Step 3 - Scaling Mass and Inertial Properties 

The computed scale factors, input target mass, and preserve mass distribution are used to scale the masses of the segments. Below is a table describing the four ways that the individual segment masses may be adjusted.

Input Target Mass (TM)Preserve Mass Distribution (PMD)Scaled Model Mass
TM > 0PMD is checkedEach body mass is scaled by the product of its own scale factors, then each body is scaled again by the ratio of the target mass to the sum of the scaled masses. The scaled model mass will equal the input target mass.
TM > 0PMD is uncheckedThe mass of each body is proportionally scaled by the ratio of the target mass to original mass. The scaled model mass will equal the input target mass.
TM <= 0PMD is checkedNone of the body masses change. The scaled model mass will not change.
TM <= 0PMD is uncheckedEach body mass is scaled by the product of its own scale factors. The scaled model mass will equal the sum of all the newly scaled body masses.

Step 4 - Scaling Muscles and Other Model Components that Depend on Length

Components in a model that depend on distances or lengths, like ligaments (as of version 3.3) and muscle actuators, are next updated. For example, a muscle’s new optimal_fiber_length and tendon_slack_length are computed during the scaling process. A scale factor is computed as the ratio of the length before scaling to the length after scaling and the result is used to scale the component's length-dependent properties. The process is complicated by the fact that parameters like a muscle's length are configuration dependent, thus OpenSim tries to maintain the model configuration across scaling.

As of OpenSim version 3.3, ligament geometry and resting length are also scaled by the Scale Tool. Some model components do not have a way to handle scaling (e.g. coupler-constraints and ligaments in versions 3.2 and earlier) and need to be scaled manually by the user.

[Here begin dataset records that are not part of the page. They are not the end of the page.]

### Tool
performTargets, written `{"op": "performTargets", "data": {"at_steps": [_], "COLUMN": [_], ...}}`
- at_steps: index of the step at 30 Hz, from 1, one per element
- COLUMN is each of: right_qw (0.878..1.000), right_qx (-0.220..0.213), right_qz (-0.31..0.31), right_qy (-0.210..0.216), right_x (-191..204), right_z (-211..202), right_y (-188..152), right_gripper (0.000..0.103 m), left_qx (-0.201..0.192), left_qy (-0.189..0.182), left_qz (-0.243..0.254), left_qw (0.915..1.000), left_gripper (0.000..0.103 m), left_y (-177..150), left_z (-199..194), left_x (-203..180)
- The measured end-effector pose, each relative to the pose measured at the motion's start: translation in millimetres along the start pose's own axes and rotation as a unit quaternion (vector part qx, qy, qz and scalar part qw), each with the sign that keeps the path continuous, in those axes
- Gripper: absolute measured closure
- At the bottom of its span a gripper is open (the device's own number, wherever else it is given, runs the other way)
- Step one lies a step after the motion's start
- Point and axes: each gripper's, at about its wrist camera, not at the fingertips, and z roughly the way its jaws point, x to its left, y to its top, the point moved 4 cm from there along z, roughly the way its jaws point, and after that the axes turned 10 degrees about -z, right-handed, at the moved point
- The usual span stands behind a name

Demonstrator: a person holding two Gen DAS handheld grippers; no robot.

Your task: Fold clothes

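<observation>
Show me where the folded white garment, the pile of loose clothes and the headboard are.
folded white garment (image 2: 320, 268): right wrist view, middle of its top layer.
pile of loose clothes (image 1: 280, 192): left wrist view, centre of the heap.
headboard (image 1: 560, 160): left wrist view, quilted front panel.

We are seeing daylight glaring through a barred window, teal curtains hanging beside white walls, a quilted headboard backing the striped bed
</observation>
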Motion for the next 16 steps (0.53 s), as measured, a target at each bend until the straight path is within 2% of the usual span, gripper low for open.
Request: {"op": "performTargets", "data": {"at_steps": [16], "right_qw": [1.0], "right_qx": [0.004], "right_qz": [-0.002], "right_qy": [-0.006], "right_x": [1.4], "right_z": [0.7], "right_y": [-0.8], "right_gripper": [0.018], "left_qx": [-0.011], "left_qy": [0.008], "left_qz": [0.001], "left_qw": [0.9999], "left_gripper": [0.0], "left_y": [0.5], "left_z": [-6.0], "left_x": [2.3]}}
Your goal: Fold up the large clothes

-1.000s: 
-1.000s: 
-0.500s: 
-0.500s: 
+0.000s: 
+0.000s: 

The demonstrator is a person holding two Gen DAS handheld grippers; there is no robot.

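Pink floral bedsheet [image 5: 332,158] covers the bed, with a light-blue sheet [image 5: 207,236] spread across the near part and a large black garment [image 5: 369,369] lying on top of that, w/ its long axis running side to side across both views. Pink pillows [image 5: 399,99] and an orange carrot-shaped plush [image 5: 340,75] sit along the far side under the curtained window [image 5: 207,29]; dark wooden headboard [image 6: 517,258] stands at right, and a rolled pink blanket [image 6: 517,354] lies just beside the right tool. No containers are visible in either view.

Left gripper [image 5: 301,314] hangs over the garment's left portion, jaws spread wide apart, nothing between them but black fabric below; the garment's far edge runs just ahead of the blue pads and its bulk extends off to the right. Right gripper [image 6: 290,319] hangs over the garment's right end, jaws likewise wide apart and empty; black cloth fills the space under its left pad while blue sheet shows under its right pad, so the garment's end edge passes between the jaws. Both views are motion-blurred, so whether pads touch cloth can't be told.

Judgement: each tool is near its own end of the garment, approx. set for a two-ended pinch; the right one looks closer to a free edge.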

Muscle strengths are not scaled during the scaling process, and any updates must also be made by the user.

Marker Placement

After scaling the model, the next step is to move the model's markers to match experimental marker locations in a static pose. The static pose is computed by trying to match some combination of experimental marker positions and generalized coordinate values, as in the inverse kinematics (IK) step (How Inverse Kinematics Works). The marker locations corresponding to the static pose are computed by averaging the marker positions in a given .trc file across a user-specified time range. Just like IK, marker and coordinate weights are used to determine how strongly the algorithm should try to match them. Once a static pose is computed using the IK-based algorithm, all model markers (except for those designated as fixed) are moved to the averaged "static pose" positions of the experimental markers.